Secara hukum hal yang harus dibereskan adalah masalah revisi PM No 1/2006 PM Tentang Penataan Pita Frekuensi Radio 2.1 GHz Untuk Penyelenggaraan Jaringan Bergerak Seluler IMT-2000.
Dalam aturan itu disebutkan masing-masing pemilik lisensi 3G mendapatkan dua blok frekuensi.
Selain itu juga dinyatakan, untuk operator yang dulunya menempati 1.900 MHz dan terkena penataan dengan pindah ke 800 Mhz dicadangkan untuk mendapatkan satu blok nantinya di 1.900 Mhz.
"Kita belum pleno untuk urusan yang satu ini," kata Anggota Badan Regulasi Telekomunikasi Indonesia (BRTI) M Ridwan Effendi.
"Pasalnya, Telkom sebagai operator yang dulunya menempati 1.900 Mhz meminta satu blok yang dijanjikan di cadangkan itu.

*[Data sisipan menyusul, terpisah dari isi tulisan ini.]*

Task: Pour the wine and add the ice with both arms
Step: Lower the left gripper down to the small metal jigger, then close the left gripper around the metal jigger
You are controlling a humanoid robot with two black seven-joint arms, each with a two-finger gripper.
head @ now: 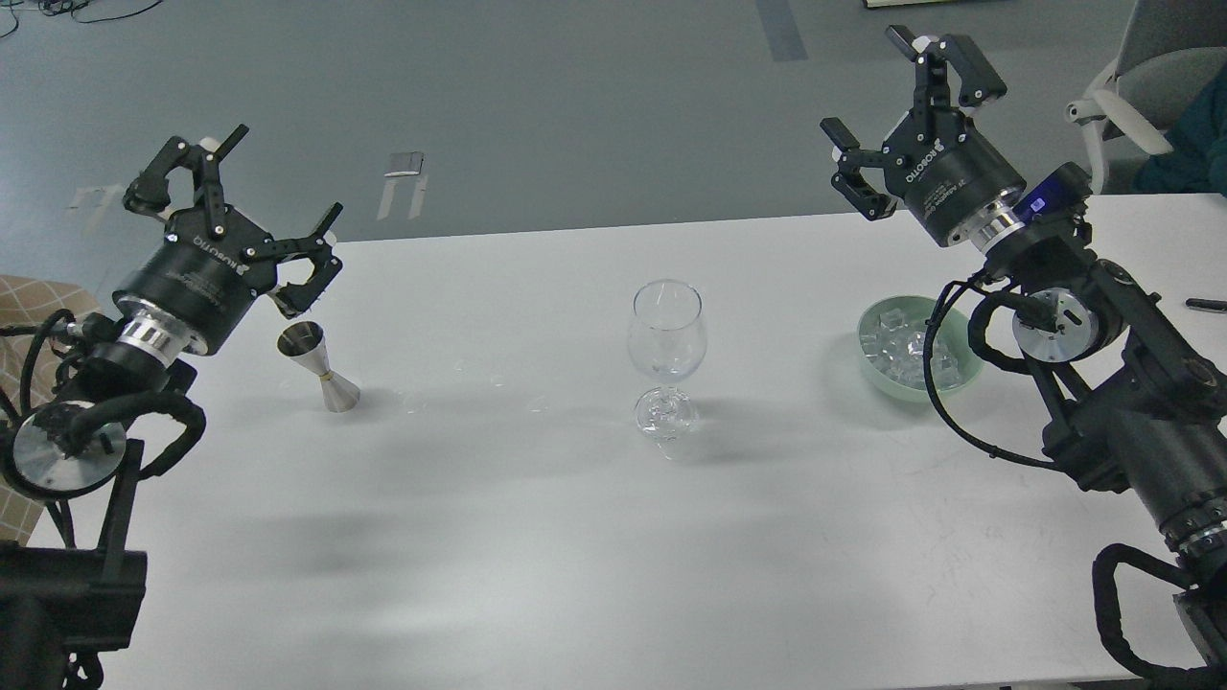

Telkom sendiri tengah mengajukan lisensi seluler 3G," paparnya dalam acara yang sama.
Aturan hukum lainnya yang harus disiapkan adalah tentang pembukaan peluang usaha di frekuensi 2,1 GHz. "Dan tentunya tentang cara pelepasan blok yang tersisa itu. Apakah langsung 10 MHz atau masing-masing 5 MHz," katanya.
Jika keadaan demikian, akankah operator yang ingin mendapatkan tambahan blok 3G terealisasi tahun ini. Titon melempar optimisme pada September 2012 seleksi masih akan dibuka bagi operator 3G yang berminat.
"Kita terus berusaha untuk memberikan yang terbaik bagi industri. Saat ini konsentrasi memang untuk 3G, karena teknologi ini signifikan mendorong penetrasi mobile broadband," jelas Titon.
"Hal lain yang harus dipahami, pemerintah tidak mencari duit di frekuensi 3G, kita inginnya spektrum diutilisasi dengan lebih efisien," tegasnya.
Dari laporan triwulan pertama 2012, kontribusi pengguna broadband dari masing-masing operator 3G di Indonesia telah mencapai 107,35 juta.
Jumlah itu didapat dari lima operator seluler 3G, yaitu Telkomsel (40 juta), Indosat (31,2 juta), XL Axiata (27,9 juta), Axis Telekom Indonesia (4,25 juta), dan Hutchison CP Telecom/HCPT (4 juta).
Dari lima operator ini, empat sudah menyatakan ingin mendapatkan tambahan blok ketiga di frekuensi 3G. Keempatnya adalah Telkomsel, XL, Axis, dan HCPT.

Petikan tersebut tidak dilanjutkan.